In general, food companies and their hardworking, dedicated professionals do everything they can to produce high-quality, safe products. Over the years, the food industry has worked together to continuously improve and harness evolving science and updated insights. The dairy industry in particular has a long history of cooperation and setting standards through efforts like the 3-A and the Pasteurized Milk Ordinance. To raise the bar on food safety even higher, the dairy industry has been working together since 2010 through the Innovation Center for U.S. Dairy® (IC) (see “Innovation Center for U.S. Dairy®”) to improve practices, maintain consumer trust here and abroad and protect the public. With the IC as the convener, experts from various dairy companies have aligned on food safety best practices, identified pathogen controls and built training courses. Along the way, participants have further improved their own practices and learned something equally important—the value of finding common ground among competitors and collaborating for the larger good.

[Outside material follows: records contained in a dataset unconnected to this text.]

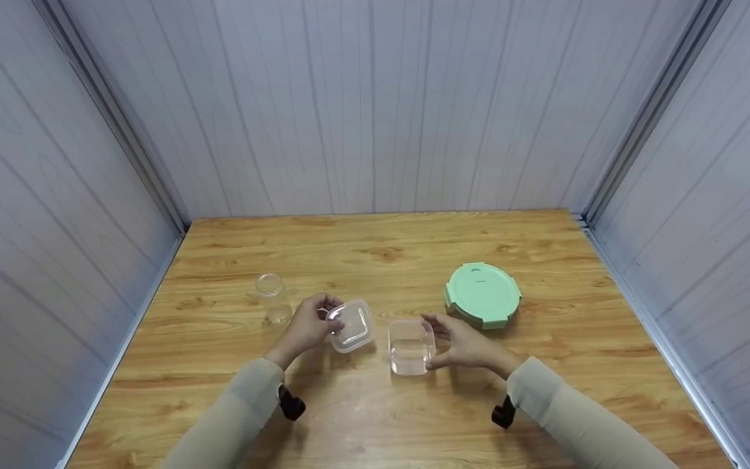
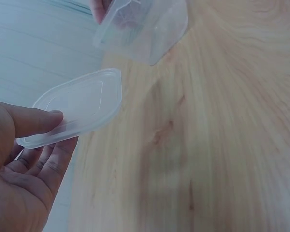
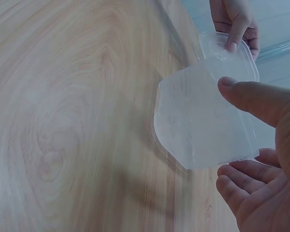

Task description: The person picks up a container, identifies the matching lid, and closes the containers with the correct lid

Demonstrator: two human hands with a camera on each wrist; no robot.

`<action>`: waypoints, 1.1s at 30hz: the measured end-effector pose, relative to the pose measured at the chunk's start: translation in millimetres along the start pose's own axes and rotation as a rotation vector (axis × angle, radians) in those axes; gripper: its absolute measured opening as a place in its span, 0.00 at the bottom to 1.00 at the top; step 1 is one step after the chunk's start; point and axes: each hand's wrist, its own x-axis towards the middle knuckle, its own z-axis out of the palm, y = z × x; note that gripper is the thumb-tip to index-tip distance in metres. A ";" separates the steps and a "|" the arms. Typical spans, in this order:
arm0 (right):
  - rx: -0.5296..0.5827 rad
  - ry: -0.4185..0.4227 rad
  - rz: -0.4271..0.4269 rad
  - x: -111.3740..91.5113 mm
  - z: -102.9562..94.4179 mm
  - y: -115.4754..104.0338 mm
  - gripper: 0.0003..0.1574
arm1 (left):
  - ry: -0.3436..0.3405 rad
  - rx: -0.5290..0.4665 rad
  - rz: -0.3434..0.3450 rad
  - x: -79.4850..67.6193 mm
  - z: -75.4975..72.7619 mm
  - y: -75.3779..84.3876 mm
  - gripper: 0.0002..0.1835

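Note:
My left hand (image 1: 310, 326) pinches a translucent square plastic lid (image 1: 352, 327) by its edge, thumb on top and fingers beneath. The left wrist view shows that lid (image 2: 82, 108) held above the table. To its right, my right hand (image 1: 463, 342) holds a clear square plastic container (image 1: 411, 352) by its right side. In the right wrist view the thumb lies against one wall of the container (image 3: 203, 116), and the fingers are at another side. A small gap separates lid and container in the head view. Whether the container's base fully rests on the table is hard to tell.
A round container with a mint-green clip lid (image 1: 482, 293) stands behind my right hand. Left of my left hand is a clear cylindrical jar (image 1: 274, 299). The wooden table (image 1: 375, 254) meets pale panel walls (image 1: 375, 130) at the back and sides.

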 end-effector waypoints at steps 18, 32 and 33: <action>-0.011 0.036 -0.055 -0.2 -19.2 -18.2 0.58 | -0.023 -0.100 -0.019 14.6 7.8 37.0 0.15; 0.002 0.086 -0.080 4.1 -31.7 -31.0 0.55 | -0.047 -0.095 0.050 16.9 25.5 62.2 0.15; -0.001 0.088 -0.083 4.6 -32.1 -32.0 0.55 | -0.052 -0.096 0.058 16.7 27.1 64.1 0.15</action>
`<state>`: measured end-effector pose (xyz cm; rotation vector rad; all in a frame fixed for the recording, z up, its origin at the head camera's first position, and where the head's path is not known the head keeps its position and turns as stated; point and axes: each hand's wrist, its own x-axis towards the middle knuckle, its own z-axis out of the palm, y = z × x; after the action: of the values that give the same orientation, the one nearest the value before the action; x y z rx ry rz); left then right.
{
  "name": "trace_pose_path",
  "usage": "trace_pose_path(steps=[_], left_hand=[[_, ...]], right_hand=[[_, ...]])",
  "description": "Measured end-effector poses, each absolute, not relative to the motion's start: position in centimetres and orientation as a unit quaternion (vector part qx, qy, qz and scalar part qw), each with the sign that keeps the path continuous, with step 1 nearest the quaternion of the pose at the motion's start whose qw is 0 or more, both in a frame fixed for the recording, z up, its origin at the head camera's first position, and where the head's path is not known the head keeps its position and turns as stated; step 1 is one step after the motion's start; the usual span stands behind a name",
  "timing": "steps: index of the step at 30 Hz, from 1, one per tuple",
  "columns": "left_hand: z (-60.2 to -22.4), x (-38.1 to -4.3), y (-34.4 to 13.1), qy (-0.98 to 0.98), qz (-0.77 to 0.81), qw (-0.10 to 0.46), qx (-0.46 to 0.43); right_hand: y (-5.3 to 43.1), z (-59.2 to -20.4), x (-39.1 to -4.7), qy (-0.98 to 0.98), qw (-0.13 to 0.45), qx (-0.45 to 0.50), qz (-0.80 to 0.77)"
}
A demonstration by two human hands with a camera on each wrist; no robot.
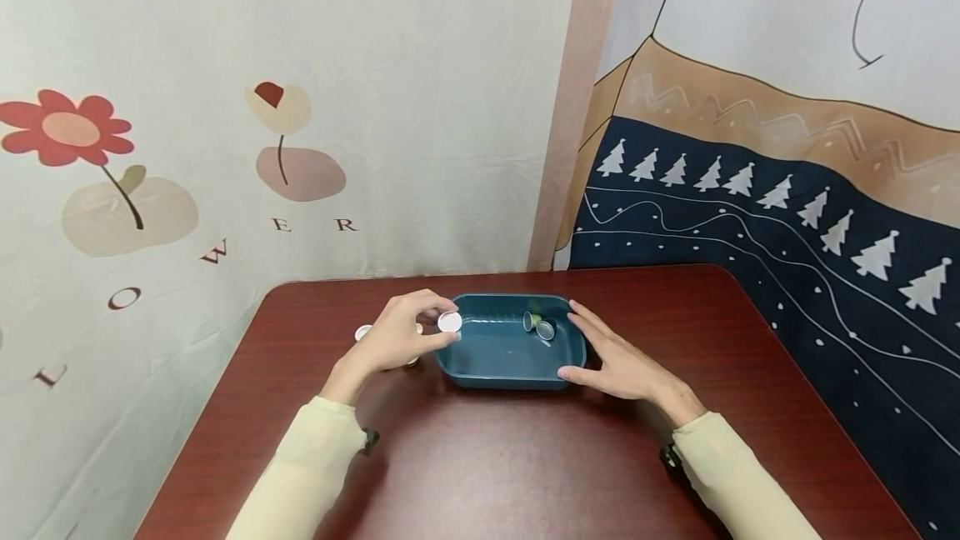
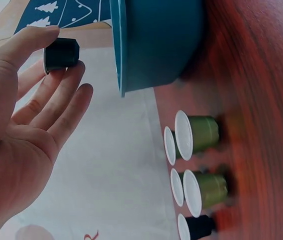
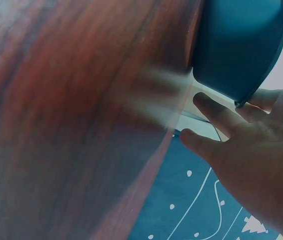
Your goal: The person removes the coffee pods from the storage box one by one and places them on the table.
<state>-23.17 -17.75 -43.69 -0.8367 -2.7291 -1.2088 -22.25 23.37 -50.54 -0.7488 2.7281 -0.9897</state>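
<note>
My left hand (image 1: 393, 333) pinches a dark coffee capsule (image 2: 61, 53) with a white lid between thumb and fingers, at the left rim of a blue rectangular dish (image 1: 502, 367). In the left wrist view the capsule is held higher than the dish rim. Inside the dish, toward its right end, lie a green capsule (image 1: 529, 321) and a dark capsule (image 1: 545, 330). My right hand (image 1: 618, 361) lies along the dish's right end with fingers extended and spread at the rim.
Several green capsules (image 2: 204, 134) and a dark capsule (image 2: 200, 227) stand on the reddish-brown table (image 1: 495, 457) left of the dish, mostly hidden by my left hand in the head view. Printed cloth (image 1: 435, 123) hangs behind the table.
</note>
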Motion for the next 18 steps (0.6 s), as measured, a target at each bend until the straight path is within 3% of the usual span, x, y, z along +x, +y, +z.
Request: trace_pose_path(steps=[18], left_hand=[[-43.8, -22.6, -21.3, -0.894, -0.368, 0.058, -0.250]], right_hand=[[23.2, -50.3, -22.2, 0.908, 0.075, -0.248, -0.330]])
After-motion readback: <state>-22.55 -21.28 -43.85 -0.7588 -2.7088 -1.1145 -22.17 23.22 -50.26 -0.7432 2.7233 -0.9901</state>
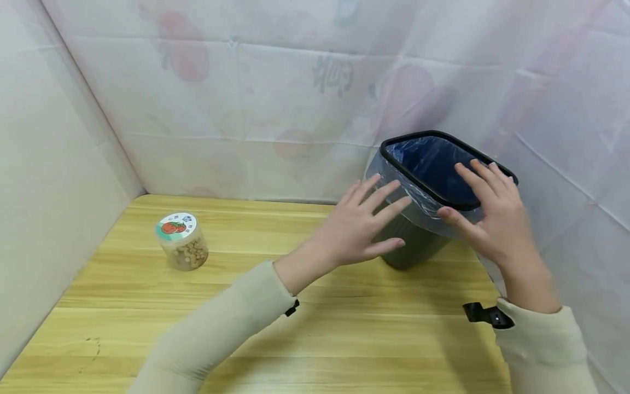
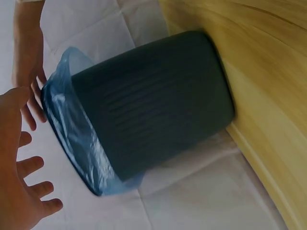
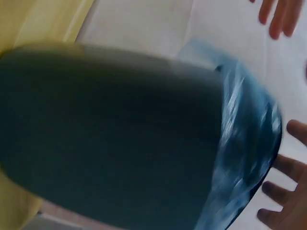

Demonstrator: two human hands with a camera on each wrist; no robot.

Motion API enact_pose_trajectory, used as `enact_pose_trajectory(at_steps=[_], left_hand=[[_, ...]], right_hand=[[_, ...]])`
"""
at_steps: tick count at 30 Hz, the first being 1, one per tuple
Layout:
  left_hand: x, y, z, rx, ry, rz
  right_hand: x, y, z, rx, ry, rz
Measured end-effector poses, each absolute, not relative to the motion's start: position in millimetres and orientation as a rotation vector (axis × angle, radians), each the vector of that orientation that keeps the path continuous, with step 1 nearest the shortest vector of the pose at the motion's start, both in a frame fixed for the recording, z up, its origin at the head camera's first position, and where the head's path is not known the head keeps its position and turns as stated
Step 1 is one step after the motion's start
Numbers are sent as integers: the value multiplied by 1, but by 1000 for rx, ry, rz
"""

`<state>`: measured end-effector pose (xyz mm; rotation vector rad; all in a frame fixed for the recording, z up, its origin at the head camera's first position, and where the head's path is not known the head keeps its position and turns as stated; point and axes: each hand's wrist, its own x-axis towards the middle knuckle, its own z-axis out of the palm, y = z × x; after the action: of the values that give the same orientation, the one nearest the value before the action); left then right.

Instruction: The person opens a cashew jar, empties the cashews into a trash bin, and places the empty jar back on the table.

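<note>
A dark trash bin [image 1: 410, 241] stands on the table at the back right. A black ring [image 1: 433, 133] lies round its mouth, and a translucent bluish bag [image 2: 76, 124] lines it and hangs over the outside. My left hand [image 1: 351, 230] is beside the bin's left side, fingers spread and straight, holding nothing. Over the front right of the rim is my right hand [image 1: 499, 219], its fingers also spread and nothing gripped. In the right wrist view the fingertips of the right hand [image 3: 290, 191] are right at the rim.
A small round tub [image 1: 186, 246] of pale pieces, its lid showing a tomato-like picture, sits at the left on the wooden table [image 1: 344, 328]. Printed fabric [image 1: 246, 109] hangs behind the table and along its right side, close to the bin. A pale wall [image 1: 44, 164] borders the left.
</note>
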<state>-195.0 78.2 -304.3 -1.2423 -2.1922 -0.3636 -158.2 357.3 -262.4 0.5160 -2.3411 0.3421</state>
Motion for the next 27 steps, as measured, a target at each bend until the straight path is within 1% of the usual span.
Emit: enact_pose_trajectory(at_steps=[8,17,23,27], left_hand=[[-194,116,-306,-1267,-2143,-189],[-193,141,-298,-1282,-2202,-123],[-190,152,-292,-1262,-2207,-70],[-189,161,-290,-1273,-2233,-51]], right_hand=[[-167,398,-266,509,-2382,433],[-190,424,-270,624,-2177,459],[-203,438,-268,585,-2218,447],[-203,447,-269,499,-2369,514]])
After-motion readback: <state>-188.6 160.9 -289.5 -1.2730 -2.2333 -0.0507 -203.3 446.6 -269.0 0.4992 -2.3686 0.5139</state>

In 2010, the Food Safety Committee of the IC was created to help the industry collectively improve practices and reduce risks in dairy foods. The objective of the committee is to strengthen manufacturing practices in all dairy processing facilities to diminish food safety risks that could compromise the reputation of the U.S. dairy industry. The actions of this group build on many years of previous efforts focused on quality and food safety to help ensure that the high confidence consumers already place in dairy foods will continue.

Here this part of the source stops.